Hi Anton,
> Anton wrote...
> > Flatcap wrote...
> > The simplest example is touch_file(). We have to update the $MFT entry
> > and the Index Entry. We also need to touch the $MFT, to show that it has
> > been altered.
>
> Does NT really update the times of the MFT record for $MFT every single
> time the MFT is written to?!? It seems crazy... You could say this is
> putting some very heavy wear on the disk sectors containing the first mft
> record...
>
> > Indeed if we copy NT exactly, then after every file READ, we need to
> > update the access times of the file, i.e. The $MFT and its mirror will
> > need updating.
>
> Are you sure about this? AFAIK, NT will only update access times after a
> time delta has passed since the last update.
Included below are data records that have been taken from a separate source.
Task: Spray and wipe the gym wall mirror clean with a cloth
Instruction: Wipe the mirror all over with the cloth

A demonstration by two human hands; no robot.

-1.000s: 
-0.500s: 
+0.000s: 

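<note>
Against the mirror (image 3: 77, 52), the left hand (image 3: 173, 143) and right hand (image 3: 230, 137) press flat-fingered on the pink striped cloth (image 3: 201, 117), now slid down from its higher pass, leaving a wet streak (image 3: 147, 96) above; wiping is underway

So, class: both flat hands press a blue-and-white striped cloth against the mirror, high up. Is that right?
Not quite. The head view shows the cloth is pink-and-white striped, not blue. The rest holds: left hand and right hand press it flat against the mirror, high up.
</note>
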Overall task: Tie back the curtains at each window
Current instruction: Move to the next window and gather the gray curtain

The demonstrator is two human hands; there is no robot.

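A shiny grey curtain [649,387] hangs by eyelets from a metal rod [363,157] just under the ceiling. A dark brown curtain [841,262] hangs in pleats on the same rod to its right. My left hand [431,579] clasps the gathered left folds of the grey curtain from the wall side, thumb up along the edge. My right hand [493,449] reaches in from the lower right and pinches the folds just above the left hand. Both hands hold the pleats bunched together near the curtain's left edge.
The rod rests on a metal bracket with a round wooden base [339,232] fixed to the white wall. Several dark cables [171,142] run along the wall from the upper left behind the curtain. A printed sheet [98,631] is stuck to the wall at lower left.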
Well the MFT times seem to reflect the time of the last update (and I suppose
I ought to prefix every sentence with "I think that") The time delta sounds
like NT's fs cache. My ill-informed guess is that many of the updates are
getting swallowed.
> > So, touch_file() looks like:
> >
> > touch_file()
> > update_file() # update file
> > finalise() # update $MFT
> >
> > update_file()
> > Update $MFT entry # update file's entry
> > Update Index entry
> >
> > finalise()
> > update_file ($MFT) # update timestamp
> > Copy $MFT to $MFTMirr
> >
> > The finalise will be needed after every update.
>
> I agree in general. However, I disagree about finalise(). IMO
> update_file($MFT) and "Copy $MFT to $MFTMirr" should be one and the same
> thing. - When we are writing to $MFT anywhere in offset 0 to 4 * MFT record
> size, we have to write the data to $MFTMirr as well.
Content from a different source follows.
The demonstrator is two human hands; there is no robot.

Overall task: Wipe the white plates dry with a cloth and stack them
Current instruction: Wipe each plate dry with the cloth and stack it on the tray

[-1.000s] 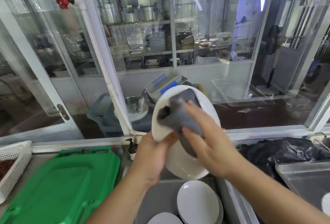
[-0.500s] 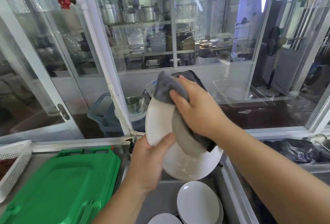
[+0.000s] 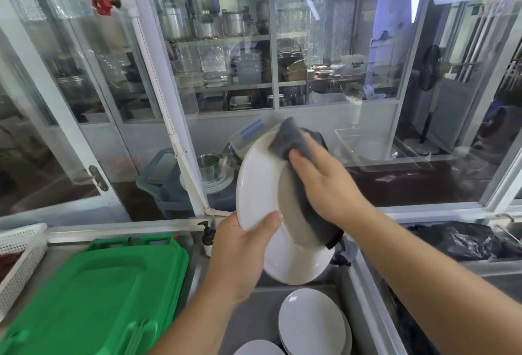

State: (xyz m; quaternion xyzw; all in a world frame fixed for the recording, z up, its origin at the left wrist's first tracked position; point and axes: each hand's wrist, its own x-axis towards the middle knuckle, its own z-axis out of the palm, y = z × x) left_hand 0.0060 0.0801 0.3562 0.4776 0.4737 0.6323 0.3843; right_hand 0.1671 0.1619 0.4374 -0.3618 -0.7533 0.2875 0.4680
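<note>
Meanwhile, at six o'clock, a stack of white round plates lies in the steel sink; whether dried, I cannot tell. Centre-frame, the left hand grips a tilted white oval plate by its lower rim; the right hand presses a grey cloth, now shifted lower than half a second ago, toward one o'clock.

Both forearms are reaching up from the lower edge of the frame toward its centre. The left hand is gripping the lower rim of a tilted white plate, thumb curled over the front face, fingers hidden behind. The right hand is lying palm-down, its fingers pressing a grey cloth against the plate's upper part, wrist angled toward the lower right.
</note>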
Yeah, fair enough for the practical details. I just wanted to break down
the actions into separate disk writes.
> The best solution is
> IMO to put this into the low level write routines themselves, in fact the
> lower we go the better for transparency of $MFTMirr updates. After all the
> update of $MFTMirr should be in the same transaction as the update of $MFT.
> - Since the $MFTMirr is a byte-wise copy of $MFT's first four mft records,
> rather than a functional copy, it is not a problem to have the copy done
> real deep inside the write routines. - Maybe in (the yet to be written)
> ntfs_write_page() or something similar.
Agreed. Admittedly the low levels would just be dealing with clusters
and would know little of MFT and Mirror, but this is an important exception.
> > The actual touch is broken into update & finalise to prevent infintite
> > loops when touching the $MFT.
>
> Infinite loops are something we definitely have to watch for carefully
> during the driver design/implementation as NTFS is full of dangers
> involving them due to having all the metadata being files...
I started writing a test prog, just to get some of the layout right.
It's a crummy program, but I found it easier to hack code than design :-)
(flatcap/text.c)
> > Another simple case is append_file().
> >
> > append_file()
> > write_data() # write data to disk
> > touch_file() # update timestamp
> >
> > write_data()
> > Write data # put data on disk
> > Update $Bitmap # set bits
> > touch_file($Bitmap) # update timestamp
>
> Update $Bitmap AFTER writing the data?!? I think I am hearing voices and
> they are all screaming "RACE condition"...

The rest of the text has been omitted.